Her future husband, Lawrence Self, enlisted in the Army at age 17 and moved from Alabama to Hawaii. They married in 1950 and traveled to Kentucky, Tennessee, Texas and Okinawa, and he also did a tour in Korea. Their daughter, Deborah Bingham, remembers attending 13 schools in 12 years.
After 21 years in the Army, Lawrence Self was recruited into the U.S. Secret Service, where he served President Johnson on his ranch in Stonewall, Texas, and at the Federal Building in Austin, before being promoted to head of security at the Western White House in San Clemente, California, for President Nixon. In later years, he taught criminal investigations and evidence collection at Fort McClellan in Alabama, and died at home in Dothan, Alabama, in 2011 at age 81.

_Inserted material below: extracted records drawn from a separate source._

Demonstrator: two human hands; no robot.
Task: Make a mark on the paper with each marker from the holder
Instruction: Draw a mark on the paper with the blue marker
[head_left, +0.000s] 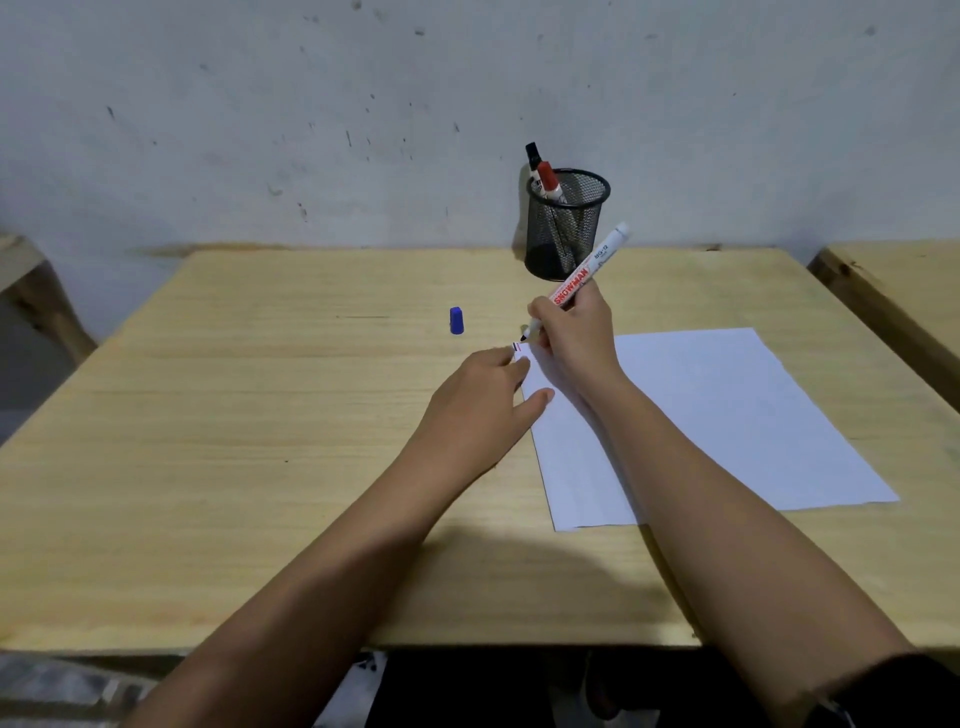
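Note:
My right hand (574, 332) grips an uncapped white marker (592, 265) with red lettering, its dark tip just above the far left corner of the white paper (727, 415). Short red and dark marks (515, 347) show at that corner. My left hand (480, 410) lies flat, fingers spread, pressing the paper's left edge. A blue cap (456, 320) stands on the table left of the marker tip. The black mesh holder (565, 223) at the back holds a red-capped marker (549, 182) and a black-capped marker (534, 156).
The wooden table (260, 441) stands against a scuffed white wall. Another wooden table edge (893, 291) is at the right, and a wooden piece (31, 291) at the left.

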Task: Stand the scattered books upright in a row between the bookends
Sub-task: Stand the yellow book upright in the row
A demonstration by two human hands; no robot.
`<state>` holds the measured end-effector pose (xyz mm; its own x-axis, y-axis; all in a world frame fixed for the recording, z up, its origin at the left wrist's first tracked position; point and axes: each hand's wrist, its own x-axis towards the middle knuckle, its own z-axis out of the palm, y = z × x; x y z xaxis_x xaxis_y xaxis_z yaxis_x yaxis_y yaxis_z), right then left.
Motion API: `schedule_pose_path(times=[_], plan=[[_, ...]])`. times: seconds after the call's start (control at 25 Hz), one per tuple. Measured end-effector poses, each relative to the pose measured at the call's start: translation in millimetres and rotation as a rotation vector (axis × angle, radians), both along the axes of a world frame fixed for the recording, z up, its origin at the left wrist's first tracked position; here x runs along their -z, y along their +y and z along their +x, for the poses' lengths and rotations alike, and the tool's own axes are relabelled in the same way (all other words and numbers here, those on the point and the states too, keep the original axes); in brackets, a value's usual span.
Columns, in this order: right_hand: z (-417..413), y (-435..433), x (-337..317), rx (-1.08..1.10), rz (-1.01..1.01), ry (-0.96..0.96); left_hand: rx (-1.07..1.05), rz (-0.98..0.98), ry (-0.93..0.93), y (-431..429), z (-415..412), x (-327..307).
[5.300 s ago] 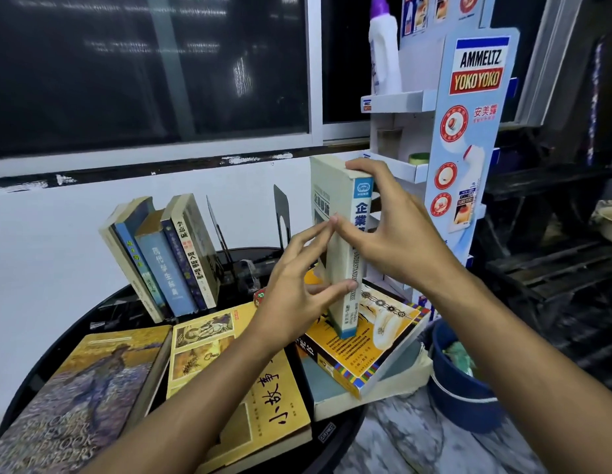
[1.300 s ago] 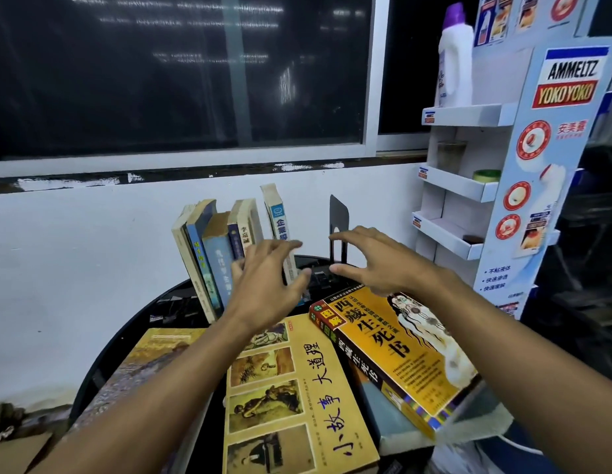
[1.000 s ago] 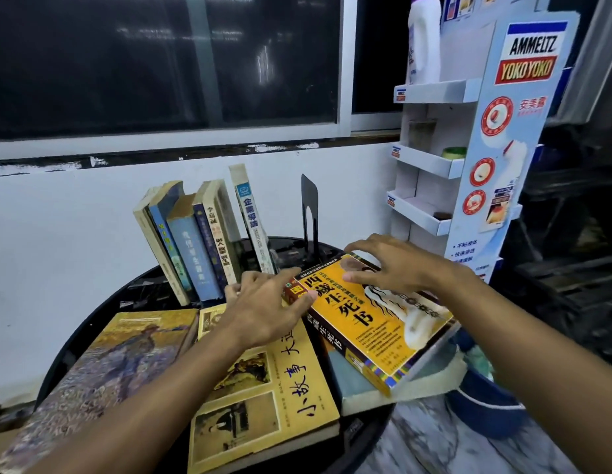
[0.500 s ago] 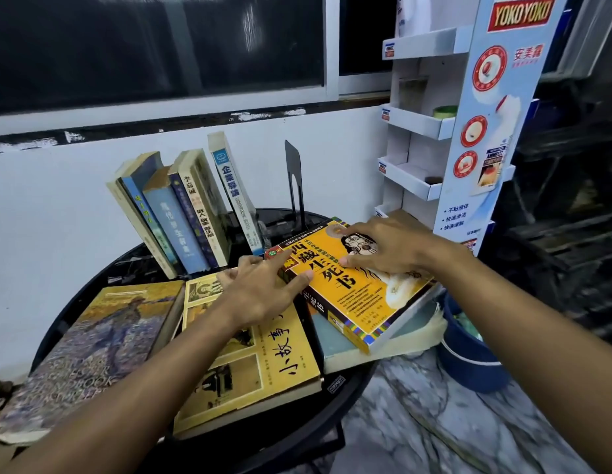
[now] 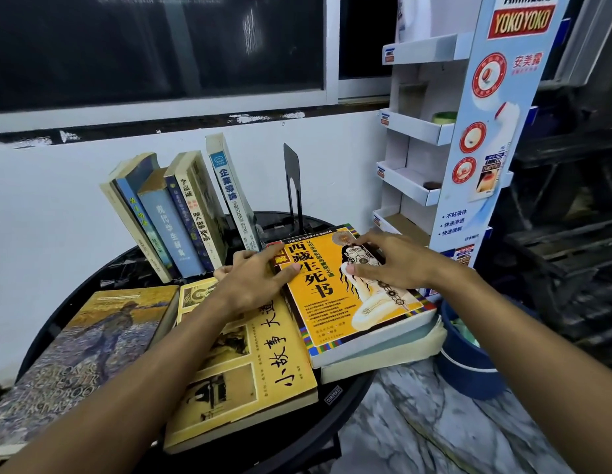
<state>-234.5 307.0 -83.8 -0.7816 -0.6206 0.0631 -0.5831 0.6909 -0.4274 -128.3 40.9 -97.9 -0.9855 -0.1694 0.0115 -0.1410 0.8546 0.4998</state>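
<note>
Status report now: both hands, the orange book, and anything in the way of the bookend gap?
Left hand grips orange book at spine, right hand presses its cover. Book flat on pale book. Gap before black bookend looks free.

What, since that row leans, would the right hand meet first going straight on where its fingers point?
Probably the black bookend: the right hand points left and away across the orange book; depth is unclear.
</note>
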Motion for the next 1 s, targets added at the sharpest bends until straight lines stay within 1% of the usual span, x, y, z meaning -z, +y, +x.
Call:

His widow lives with their daughter and husband, Mark Bingham. Self's only living sibling, Daniel, joined the Army, served in Vietnam and eventually became sergeant major of the Schofield Barracks. Self has three grandchildren and two great-grandchildren. She also has a story from her childhood that very few people have.
"These children were the first since the Civil War to be attacked on their own land," Deborah Bingham says of her mom.
"We know what it's like to be frightened of another country coming into your country," Self says. She says it took years before she came to realize that many Japanese children regarded U.S. warplanes with the same fear and hatred she directed at the Japanese fighters.
But she doesn't need to be prodded with "Remember Pearl Harbor," which became a popular slogan in the wake of that 1941 attack that sent the U.S. into World War II.
"You live it," Self says. "We don't ever forget."